### Aim of the task:
Repeat every record exactly.

### Dataset extract:
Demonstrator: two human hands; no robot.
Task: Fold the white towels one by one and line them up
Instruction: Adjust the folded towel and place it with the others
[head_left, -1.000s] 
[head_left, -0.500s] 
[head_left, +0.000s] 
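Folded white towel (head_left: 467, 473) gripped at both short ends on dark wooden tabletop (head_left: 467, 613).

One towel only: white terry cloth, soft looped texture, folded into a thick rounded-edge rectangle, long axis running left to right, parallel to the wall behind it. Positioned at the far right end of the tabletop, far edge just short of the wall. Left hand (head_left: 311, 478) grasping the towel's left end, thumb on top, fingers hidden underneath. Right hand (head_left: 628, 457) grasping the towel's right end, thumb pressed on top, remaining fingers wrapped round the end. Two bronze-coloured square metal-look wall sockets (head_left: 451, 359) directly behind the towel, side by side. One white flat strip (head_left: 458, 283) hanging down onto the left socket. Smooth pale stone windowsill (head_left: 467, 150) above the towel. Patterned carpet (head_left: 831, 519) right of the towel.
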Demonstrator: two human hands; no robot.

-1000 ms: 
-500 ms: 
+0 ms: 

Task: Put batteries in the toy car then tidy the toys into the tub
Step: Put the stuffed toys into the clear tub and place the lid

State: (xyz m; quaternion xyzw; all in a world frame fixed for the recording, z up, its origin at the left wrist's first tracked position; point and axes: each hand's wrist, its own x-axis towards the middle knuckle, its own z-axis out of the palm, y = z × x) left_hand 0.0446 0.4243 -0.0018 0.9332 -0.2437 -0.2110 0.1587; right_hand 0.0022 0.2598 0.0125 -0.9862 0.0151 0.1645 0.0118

### Written answer:
Demonstrator: two human hands; no robot.
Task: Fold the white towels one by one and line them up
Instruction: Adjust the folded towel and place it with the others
[head_left, -1.000s] 
[head_left, -0.500s] 
[head_left, +0.000s] 
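Folded white towel (head_left: 467, 473) gripped at both short ends on dark wooden tabletop (head_left: 467, 613).

One towel only: white terry cloth, soft looped texture, folded into a thick rounded-edge rectangle, long axis running left to right, parallel to the wall behind it. Positioned at the far right end of the tabletop, far edge just short of the wall. Left hand (head_left: 311, 478) grasping the towel's left end, thumb on top, fingers hidden underneath. Right hand (head_left: 628, 457) grasping the towel's right end, thumb pressed on top, remaining fingers wrapped round the end. Two bronze-coloured square metal-look wall sockets (head_left: 451, 359) directly behind the towel, side by side. One white flat strip (head_left: 458, 283) hanging down onto the left socket. Smooth pale stone windowsill (head_left: 467, 150) above the towel. Patterned carpet (head_left: 831, 519) right of the towel.
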Demonstrator: two human hands; no robot.

-1000 ms: 
-500 ms: 
+0 ms: 

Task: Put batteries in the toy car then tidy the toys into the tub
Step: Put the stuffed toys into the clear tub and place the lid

State: (xyz m; quaternion xyzw; all in a world frame fixed for the recording, z up, its origin at the left wrist's first tracked position; point and axes: each hand's wrist, its own x-axis towards the middle knuckle, its own z-axis out of the palm, y = z × x) left_hand 0.0446 0.4243 -0.0018 0.9332 -0.2437 -0.2110 0.1587; right_hand 0.0022 0.2598 0.0125 -0.9862 0.0151 0.1645 0.0118

That brings the answer to completion.